I go through this every audit. They always find something to nitpick about every year. One year they tell me to do X. I start doing X. Then the next year they tell me I should never do X, I should be only doing Y. Y was what I had been doing before X. And so on….

I don’t like being wrong. I don’t like making mistakes. I don’t like being told what to do, especially if it is something they are going to change on me next year.

Feeling defensive, I looked back at the visits in question this time.

Seriously?

“No way in hell am I going to add those charges. If coding wants to talk to me about it, I am happy to have a discussion with them but I will not be making these changes to the superbill.”

The office visits in question were yearly physicals. Yearly physicals are considered preventive care by insurance companies and as such, the office visit and routine screening labs are covered at 100% by the insurance company. It is not applied to a deductible. There is no copay, no out of pocket expense. 

A “free” visit.

What the coding people wanted me to do was tack on a routine office visit charge in addition to the physical exam visit charge because I addressed something new, like back pain, or made changes to meds for one of their chronic medical problems, like increasing their blood pressure medication.
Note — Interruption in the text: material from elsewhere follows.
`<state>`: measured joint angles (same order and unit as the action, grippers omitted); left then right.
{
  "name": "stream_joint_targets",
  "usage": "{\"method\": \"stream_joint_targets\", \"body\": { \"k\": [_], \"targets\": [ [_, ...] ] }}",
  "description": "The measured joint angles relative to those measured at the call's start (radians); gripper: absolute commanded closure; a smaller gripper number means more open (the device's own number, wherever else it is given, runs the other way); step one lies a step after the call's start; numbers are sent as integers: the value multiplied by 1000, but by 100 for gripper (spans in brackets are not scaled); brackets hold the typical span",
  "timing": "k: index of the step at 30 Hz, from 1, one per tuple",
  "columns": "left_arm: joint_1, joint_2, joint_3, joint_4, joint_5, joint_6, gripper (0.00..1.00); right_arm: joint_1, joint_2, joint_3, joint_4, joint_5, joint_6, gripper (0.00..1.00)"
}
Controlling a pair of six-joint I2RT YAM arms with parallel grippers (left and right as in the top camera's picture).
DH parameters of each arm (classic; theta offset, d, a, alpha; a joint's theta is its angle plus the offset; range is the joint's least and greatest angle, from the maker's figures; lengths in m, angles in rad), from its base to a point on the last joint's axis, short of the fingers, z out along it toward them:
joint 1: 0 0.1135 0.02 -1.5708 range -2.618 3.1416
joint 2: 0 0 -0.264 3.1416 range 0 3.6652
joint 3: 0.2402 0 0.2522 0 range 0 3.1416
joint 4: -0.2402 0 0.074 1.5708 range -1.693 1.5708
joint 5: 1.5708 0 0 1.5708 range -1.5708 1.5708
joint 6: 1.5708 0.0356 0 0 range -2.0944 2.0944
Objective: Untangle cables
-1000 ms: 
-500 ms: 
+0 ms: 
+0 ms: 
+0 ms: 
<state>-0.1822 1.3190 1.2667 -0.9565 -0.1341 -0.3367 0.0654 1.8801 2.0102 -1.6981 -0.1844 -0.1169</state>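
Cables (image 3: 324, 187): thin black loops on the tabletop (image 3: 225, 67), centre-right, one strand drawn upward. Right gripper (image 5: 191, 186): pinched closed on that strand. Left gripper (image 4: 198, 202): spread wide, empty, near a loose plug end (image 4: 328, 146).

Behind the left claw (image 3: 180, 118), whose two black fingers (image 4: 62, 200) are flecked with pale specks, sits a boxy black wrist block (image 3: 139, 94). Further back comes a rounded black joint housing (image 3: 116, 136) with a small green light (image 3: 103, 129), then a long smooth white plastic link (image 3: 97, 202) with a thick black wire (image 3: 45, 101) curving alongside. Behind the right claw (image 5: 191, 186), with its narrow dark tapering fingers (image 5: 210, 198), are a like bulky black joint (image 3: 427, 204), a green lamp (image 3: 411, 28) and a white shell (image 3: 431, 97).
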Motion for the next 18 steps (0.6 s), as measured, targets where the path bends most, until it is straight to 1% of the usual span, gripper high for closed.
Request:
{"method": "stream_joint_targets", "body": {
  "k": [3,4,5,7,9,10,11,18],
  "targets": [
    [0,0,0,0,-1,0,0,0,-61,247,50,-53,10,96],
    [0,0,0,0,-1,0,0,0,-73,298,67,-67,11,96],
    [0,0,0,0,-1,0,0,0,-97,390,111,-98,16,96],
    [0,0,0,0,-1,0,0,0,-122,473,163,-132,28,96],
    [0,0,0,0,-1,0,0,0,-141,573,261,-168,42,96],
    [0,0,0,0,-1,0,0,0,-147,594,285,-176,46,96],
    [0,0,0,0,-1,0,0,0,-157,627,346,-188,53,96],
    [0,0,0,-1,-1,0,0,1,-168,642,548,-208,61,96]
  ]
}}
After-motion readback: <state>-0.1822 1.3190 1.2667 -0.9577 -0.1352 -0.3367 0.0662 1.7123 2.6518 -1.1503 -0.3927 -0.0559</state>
The problem with this is that particular charge is not a preventive service. It will go to the patient’s deductible. They will get a bill for another $120-140 (or whatever the contracted rate is for their plan) and for most insurances, that means the patient will be paying that entirely themselves out of pocket until their deductible is met. Meanwhile, I get paid for two office visits in the time slotted for the one.

I have been practicing medicine for over ten years. I have known for a long time that it was within my rights to do this but I rarely chose to except for a handful of times in the most extenuating of circumstances.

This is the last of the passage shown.